• **Instructions to follow**
Begin at the line below that has "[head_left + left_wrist" and stop after the line that has "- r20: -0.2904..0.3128". Please restate only those lines, word for word.
· · ·
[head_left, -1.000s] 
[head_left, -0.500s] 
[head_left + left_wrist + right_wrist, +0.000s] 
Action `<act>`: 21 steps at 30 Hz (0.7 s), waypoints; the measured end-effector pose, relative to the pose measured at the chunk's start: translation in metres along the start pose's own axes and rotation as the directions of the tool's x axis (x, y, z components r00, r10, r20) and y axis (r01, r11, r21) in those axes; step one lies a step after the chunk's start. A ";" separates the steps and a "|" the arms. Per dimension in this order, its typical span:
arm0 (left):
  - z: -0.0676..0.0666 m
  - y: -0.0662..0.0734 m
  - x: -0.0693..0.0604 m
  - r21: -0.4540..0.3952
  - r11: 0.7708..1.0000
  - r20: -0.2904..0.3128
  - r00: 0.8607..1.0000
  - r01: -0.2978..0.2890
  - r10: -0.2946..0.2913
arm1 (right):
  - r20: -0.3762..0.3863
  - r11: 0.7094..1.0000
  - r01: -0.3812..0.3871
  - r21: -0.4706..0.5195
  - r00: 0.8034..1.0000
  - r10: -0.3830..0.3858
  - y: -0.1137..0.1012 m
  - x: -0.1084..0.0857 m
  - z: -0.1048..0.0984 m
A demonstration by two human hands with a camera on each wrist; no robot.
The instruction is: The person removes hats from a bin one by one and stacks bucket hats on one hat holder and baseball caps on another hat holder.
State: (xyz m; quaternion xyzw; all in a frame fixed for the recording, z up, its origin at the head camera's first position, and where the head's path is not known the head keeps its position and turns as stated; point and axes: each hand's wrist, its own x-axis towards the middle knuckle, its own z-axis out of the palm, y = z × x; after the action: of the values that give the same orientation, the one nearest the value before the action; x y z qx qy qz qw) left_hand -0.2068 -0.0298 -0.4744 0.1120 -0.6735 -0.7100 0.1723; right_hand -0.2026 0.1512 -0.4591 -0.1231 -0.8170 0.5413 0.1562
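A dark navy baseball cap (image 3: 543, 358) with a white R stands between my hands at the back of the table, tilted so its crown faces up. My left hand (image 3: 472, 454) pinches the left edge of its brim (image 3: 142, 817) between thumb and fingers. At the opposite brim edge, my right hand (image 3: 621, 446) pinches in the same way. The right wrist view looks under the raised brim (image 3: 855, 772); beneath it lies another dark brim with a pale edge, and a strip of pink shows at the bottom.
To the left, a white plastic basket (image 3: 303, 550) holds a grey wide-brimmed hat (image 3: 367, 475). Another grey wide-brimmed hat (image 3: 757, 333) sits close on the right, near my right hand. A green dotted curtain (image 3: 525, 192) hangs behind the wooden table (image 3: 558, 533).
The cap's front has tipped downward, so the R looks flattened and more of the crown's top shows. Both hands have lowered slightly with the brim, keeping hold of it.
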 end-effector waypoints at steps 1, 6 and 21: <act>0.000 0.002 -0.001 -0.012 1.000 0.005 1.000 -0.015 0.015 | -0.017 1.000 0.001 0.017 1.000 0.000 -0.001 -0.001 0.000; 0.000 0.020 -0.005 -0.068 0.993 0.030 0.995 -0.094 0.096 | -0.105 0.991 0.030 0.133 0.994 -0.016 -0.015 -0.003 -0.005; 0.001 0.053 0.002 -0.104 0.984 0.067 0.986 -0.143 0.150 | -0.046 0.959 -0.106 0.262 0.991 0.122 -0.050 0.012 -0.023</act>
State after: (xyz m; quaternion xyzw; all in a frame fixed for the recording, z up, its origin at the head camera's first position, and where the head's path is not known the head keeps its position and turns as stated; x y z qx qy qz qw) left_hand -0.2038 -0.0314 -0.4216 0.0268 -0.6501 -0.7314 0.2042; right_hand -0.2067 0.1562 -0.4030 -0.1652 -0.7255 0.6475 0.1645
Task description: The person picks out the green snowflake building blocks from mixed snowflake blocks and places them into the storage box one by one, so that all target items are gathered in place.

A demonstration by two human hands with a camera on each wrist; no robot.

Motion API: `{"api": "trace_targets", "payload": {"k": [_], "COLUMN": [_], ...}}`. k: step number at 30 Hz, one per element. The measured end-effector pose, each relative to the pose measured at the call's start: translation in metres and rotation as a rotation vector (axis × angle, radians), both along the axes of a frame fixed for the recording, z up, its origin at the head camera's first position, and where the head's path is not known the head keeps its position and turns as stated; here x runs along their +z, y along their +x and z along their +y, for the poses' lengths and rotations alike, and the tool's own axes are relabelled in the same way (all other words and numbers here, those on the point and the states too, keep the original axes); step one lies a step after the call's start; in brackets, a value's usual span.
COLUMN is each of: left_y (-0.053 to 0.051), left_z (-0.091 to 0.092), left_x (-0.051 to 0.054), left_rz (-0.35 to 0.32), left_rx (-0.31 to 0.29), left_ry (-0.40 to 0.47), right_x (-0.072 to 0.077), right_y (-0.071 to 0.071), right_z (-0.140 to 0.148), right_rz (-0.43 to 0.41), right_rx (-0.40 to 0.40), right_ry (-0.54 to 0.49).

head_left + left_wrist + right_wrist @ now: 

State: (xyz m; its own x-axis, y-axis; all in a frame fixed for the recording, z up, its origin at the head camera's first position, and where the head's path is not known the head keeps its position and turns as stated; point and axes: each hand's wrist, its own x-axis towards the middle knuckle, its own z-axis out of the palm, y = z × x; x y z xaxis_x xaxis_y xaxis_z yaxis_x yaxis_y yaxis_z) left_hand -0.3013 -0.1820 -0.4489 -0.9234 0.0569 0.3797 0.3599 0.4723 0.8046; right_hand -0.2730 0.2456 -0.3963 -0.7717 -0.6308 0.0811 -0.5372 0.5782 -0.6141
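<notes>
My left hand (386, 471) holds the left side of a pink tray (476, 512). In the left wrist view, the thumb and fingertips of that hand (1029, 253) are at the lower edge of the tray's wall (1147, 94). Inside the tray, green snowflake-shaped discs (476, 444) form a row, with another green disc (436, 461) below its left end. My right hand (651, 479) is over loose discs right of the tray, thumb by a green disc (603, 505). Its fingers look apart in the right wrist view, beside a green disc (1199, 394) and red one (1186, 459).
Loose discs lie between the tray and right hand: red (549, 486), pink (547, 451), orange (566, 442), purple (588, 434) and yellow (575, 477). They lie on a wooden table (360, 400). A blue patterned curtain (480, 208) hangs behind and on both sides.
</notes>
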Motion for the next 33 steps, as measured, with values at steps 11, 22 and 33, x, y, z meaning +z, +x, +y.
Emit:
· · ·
• **Solution**
[head_left + left_wrist + right_wrist, +0.000s] 
Action `<act>`: 21 steps at 30 Hz (0.7 s), waypoints; the measured end-effector pose, relative to the pose measured at the chunk's start: translation in metres along the start pose's own axes and rotation as the directions of the tool's x axis (x, y, z components r00, r10, r20) and y axis (r01, r11, r21) in those axes; step one lies a step after the chunk's start. A ";" separates the steps and a "|" the arms. Per dimension in this order, its typical span:
arm0 (left):
  - z: -0.0676..0.0666 m
  - y: -0.0662..0.0734 m
  - x: -0.0693..0.0604 m
  - r21: -0.4540..0.3952
  - r11: 0.7708..1.0000
  - r20: -0.2904..0.3128

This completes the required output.